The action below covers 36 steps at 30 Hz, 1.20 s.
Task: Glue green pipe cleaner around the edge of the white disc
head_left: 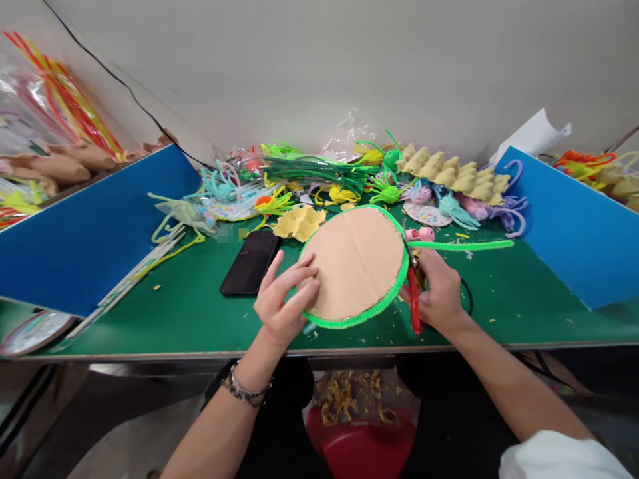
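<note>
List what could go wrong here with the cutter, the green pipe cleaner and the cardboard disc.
1. The right hand holds the red-handled cutter right at the cardboard disc; it might nick the edge.
2. The green pipe cleaner wraps the rim only partly, its tail lying loose to the right; it could spring off if the left hand lifts.
3. The phone lies close by and could get knocked.

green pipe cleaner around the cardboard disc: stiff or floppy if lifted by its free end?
Probably bendy: the green pipe cleaner follows the cardboard disc rim. Its free tail juts out straight, so it likely holds shape. Looks thin and fuzzy, likely light, not slippery.
</note>
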### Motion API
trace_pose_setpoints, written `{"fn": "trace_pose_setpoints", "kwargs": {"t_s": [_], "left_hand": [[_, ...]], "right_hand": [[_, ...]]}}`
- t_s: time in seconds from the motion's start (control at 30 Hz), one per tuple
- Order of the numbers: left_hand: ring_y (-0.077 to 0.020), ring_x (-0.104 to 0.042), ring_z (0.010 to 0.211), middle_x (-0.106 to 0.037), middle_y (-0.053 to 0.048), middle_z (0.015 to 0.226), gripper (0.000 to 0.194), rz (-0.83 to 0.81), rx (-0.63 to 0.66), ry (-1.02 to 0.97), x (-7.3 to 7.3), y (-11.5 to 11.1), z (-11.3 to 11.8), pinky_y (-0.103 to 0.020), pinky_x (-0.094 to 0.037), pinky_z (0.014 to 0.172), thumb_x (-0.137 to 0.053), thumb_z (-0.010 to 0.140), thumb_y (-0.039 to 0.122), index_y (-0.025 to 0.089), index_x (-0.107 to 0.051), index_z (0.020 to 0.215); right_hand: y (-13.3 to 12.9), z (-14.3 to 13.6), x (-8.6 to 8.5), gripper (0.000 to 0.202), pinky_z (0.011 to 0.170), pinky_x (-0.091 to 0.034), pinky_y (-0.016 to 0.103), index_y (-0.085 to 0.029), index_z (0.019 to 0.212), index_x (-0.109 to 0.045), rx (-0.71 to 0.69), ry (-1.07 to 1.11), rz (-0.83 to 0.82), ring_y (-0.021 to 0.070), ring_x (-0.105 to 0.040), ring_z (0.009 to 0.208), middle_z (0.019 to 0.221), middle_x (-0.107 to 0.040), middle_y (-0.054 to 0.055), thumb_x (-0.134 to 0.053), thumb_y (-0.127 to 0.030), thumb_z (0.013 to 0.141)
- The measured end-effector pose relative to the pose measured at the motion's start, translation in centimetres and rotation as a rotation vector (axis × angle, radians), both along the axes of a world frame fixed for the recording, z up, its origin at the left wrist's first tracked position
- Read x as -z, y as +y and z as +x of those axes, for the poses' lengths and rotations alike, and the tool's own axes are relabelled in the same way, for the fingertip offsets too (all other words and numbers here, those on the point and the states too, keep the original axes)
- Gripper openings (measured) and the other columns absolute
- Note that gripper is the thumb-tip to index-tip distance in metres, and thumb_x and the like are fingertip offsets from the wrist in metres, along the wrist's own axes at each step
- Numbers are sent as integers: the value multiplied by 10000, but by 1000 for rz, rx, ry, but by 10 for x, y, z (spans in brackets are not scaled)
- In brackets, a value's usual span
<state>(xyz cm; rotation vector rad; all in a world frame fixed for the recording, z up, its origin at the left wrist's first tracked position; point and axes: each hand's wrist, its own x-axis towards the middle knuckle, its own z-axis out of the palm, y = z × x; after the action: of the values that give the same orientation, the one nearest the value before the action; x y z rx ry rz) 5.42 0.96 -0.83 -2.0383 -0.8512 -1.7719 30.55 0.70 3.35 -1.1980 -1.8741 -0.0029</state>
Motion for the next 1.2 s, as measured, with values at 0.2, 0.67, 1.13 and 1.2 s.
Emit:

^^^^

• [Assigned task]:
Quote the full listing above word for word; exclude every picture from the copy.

• [Exercise output]:
The action below covers 36 steps at 30 Hz, 1.20 s.
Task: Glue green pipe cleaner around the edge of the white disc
head_left: 
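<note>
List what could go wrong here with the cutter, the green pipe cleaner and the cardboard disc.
1. The right hand holds the red-handled cutter right at the cardboard disc; it might nick the edge.
2. The green pipe cleaner wraps the rim only partly, its tail lying loose to the right; it could spring off if the left hand lifts.
3. The phone lies close by and could get knocked.

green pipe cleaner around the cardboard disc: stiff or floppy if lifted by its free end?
Probably bendy: the green pipe cleaner follows the cardboard disc rim. Its free tail juts out straight, so it likely holds shape. Looks thin and fuzzy, likely light, not slippery.
</note>
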### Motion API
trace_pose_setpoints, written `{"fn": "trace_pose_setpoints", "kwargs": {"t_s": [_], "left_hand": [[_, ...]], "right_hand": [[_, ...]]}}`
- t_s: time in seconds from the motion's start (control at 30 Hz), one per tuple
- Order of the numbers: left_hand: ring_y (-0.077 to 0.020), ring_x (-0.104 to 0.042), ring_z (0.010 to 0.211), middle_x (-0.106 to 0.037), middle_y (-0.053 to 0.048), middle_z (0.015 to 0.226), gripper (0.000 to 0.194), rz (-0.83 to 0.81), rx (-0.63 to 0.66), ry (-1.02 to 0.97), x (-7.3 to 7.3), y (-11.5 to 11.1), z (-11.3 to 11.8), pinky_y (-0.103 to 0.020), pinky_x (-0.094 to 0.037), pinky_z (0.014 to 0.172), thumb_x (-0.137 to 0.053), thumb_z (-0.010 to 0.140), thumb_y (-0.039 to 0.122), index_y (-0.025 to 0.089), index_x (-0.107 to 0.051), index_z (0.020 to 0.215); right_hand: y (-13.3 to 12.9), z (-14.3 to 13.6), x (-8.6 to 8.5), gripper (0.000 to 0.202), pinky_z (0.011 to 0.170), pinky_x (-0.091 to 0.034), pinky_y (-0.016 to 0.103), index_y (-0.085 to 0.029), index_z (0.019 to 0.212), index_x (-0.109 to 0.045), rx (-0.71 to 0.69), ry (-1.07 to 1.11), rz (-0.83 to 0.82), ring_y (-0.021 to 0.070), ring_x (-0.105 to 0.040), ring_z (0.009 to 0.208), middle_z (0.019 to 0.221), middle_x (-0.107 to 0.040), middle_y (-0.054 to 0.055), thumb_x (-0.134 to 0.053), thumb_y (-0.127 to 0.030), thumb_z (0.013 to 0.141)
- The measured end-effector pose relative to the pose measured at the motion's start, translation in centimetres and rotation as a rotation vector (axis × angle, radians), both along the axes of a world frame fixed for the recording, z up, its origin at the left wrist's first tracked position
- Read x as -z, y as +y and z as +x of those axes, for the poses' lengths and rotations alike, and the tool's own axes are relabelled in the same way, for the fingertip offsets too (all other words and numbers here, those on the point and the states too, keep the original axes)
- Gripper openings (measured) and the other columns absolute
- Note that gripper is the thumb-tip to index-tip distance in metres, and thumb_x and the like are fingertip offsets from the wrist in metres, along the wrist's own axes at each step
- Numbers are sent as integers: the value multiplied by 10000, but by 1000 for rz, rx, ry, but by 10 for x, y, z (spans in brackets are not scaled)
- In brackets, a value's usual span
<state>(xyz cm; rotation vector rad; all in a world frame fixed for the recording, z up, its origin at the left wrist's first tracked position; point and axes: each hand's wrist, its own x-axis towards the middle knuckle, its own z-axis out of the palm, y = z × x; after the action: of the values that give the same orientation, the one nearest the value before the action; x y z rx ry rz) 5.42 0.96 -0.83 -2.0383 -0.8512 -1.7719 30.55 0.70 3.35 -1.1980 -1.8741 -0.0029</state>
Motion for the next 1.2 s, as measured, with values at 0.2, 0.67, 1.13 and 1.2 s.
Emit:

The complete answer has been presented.